Aquella mañana, Miss Silver avanzó mucho en su chal blanco. Tenía la sensación de que el permanecer haciendo punto era algo estimulante para el pensamiento. El movimiento suavemente rítmico de las agujas formaba como una barrera contra las pequeñas e inevitables distracciones. Detrás de esta barrera, se sentía capaz de seguir el cuidadoso examen de motivos, carácter y acción. Una vez que hubo llegado a ciertas conclusiones, dejó su trabajo en la bolsa de hacer punto y subió al dormitorio.
Poco más tarde salió vestida con el abrigo negro, el sombrero que consideró adecuado para dar un paseo matutino -más viejo y con menos adornos que el sombrero con el que había hecho el viaje-, los limpios zapatos de cordones, los guantes de lana y la antigua bufanda de piel. Se encontró entonces con Meeson, que le dio un mensaje: Adriana deseaba verla…
– Y si le pregunta, Miss Silver, creo que ya es hora de que alguien se lo diga. Sólo tiene que hacer una cosa y debe hacerla lo más rápidamente posible: las maletas, y marcharnos de aquí antes de que todos nosotros seamos asesinados. Y si antes se lo había dicho una vez, ahora se lo he repetido veinte veces desde que la pobre Mabel fue empujada a ese estanque. «¡Si alguien fue capaz de hacérselo a ella, también será capaz de hacérselo a usted o a mí!», le dije. «¡En cuanto ese alguien nos eche la vista encima! ¡Y eso no tardará en ocurrir! ¡Una vez que el asesinato se ha apoderado de alguien, nadie sabe cómo detenerlo! ¡Y eso es un hecho! Primero la pobre Mabel, de la que nadie se podía imaginar que tuviera un enemigo en el mundo, y después Meriel, y nadie sabe quién será el próximo.» Y todo lo que he conseguido que me diga ha sido: «¡Gertie, por favor, deja ya de hablar!»
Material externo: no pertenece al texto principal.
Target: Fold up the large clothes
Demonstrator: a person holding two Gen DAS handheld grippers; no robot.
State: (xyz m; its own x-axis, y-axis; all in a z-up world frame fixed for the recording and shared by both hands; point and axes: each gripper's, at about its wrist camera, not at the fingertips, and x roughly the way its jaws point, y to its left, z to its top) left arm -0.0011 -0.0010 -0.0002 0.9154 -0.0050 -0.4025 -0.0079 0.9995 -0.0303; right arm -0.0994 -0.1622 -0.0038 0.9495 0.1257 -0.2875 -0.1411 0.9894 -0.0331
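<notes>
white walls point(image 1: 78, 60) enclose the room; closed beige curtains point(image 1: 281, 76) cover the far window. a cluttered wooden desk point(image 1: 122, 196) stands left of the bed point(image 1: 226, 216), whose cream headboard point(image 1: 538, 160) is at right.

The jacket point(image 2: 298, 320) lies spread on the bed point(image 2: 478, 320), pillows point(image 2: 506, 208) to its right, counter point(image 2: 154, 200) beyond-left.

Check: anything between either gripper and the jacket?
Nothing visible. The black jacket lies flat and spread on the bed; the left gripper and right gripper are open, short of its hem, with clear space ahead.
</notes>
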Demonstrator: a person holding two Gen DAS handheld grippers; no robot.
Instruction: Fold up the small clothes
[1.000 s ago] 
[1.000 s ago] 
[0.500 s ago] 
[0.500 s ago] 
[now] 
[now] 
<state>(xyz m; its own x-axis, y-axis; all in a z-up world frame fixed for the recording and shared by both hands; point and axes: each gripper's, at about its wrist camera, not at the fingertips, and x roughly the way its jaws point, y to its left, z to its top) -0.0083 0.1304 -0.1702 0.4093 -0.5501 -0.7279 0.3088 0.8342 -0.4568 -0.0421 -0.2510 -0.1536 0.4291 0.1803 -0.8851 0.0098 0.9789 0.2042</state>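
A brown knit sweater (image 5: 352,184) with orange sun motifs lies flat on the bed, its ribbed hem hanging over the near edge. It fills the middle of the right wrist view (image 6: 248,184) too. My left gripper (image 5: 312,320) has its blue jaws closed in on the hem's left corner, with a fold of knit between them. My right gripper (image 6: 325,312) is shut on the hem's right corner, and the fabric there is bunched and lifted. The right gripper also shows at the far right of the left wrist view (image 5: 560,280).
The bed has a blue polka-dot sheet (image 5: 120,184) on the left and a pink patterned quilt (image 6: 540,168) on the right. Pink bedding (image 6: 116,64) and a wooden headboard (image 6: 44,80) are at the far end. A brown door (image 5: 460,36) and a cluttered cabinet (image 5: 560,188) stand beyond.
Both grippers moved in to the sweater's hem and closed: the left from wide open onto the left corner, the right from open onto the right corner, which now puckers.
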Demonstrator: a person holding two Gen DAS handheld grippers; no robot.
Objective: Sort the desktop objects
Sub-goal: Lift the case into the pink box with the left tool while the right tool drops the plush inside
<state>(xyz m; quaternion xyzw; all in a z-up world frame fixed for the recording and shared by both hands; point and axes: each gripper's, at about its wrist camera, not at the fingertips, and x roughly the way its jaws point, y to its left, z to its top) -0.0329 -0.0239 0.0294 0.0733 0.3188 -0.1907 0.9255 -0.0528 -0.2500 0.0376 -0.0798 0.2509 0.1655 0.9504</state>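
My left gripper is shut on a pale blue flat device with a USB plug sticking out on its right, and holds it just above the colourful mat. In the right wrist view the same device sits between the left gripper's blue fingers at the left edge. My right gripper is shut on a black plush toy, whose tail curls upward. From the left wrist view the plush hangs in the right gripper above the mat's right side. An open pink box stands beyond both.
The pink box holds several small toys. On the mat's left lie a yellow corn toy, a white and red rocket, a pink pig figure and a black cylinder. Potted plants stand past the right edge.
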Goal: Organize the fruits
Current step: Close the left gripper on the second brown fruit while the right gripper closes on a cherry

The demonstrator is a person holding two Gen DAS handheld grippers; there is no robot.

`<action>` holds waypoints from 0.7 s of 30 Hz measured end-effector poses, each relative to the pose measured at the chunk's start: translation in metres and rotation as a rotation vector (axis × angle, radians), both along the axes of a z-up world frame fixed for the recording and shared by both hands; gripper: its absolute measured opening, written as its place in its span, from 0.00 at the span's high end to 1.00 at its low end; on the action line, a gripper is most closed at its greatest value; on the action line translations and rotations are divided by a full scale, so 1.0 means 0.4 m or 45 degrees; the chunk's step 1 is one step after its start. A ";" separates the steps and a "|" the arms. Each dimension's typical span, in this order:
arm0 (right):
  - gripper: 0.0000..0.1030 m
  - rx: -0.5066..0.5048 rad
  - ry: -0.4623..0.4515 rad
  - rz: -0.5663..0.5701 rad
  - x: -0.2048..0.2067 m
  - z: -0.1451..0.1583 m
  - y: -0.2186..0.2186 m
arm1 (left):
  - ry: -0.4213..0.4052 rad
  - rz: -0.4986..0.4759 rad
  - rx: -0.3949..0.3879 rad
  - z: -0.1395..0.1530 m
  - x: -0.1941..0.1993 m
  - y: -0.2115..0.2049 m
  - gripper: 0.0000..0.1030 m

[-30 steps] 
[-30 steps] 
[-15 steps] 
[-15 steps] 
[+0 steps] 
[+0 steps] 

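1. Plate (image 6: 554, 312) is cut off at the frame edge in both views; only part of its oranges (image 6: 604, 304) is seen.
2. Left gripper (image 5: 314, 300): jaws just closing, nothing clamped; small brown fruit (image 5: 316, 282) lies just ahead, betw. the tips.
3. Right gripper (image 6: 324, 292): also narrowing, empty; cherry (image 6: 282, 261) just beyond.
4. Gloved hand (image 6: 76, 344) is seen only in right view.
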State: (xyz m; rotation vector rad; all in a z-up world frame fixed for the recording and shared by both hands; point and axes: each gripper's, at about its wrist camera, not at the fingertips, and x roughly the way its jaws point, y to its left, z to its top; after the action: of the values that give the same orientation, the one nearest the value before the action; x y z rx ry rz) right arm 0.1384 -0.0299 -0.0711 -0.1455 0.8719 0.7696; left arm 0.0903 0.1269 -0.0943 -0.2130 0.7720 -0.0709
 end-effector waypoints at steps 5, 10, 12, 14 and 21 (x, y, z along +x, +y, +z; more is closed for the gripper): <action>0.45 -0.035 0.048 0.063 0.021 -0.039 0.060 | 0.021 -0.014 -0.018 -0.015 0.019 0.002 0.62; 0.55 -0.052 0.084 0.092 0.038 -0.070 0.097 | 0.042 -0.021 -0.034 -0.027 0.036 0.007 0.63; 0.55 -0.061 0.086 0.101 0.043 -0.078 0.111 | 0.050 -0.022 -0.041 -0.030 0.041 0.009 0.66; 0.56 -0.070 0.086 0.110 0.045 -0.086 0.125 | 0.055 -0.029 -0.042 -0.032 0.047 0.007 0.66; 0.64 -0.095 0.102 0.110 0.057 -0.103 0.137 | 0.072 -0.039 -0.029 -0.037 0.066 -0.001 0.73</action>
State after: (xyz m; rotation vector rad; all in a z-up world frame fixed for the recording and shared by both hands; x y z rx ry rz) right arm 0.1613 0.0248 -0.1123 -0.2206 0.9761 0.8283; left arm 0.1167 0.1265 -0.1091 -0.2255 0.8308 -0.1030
Adriana estaba en pie junto a la ventana, mirando hacia el exterior. Se volvió en cuanto Miss Silver entró en la habitación, y se acercó a ella, cojeando más visiblemente de lo que había hecho durante su visita a Montagne Mansions. Cuando habló, su voz sonó dura:
– Geoffrey no ha vuelto.
– Sólo son las doce. Apenas ha tenido tiempo.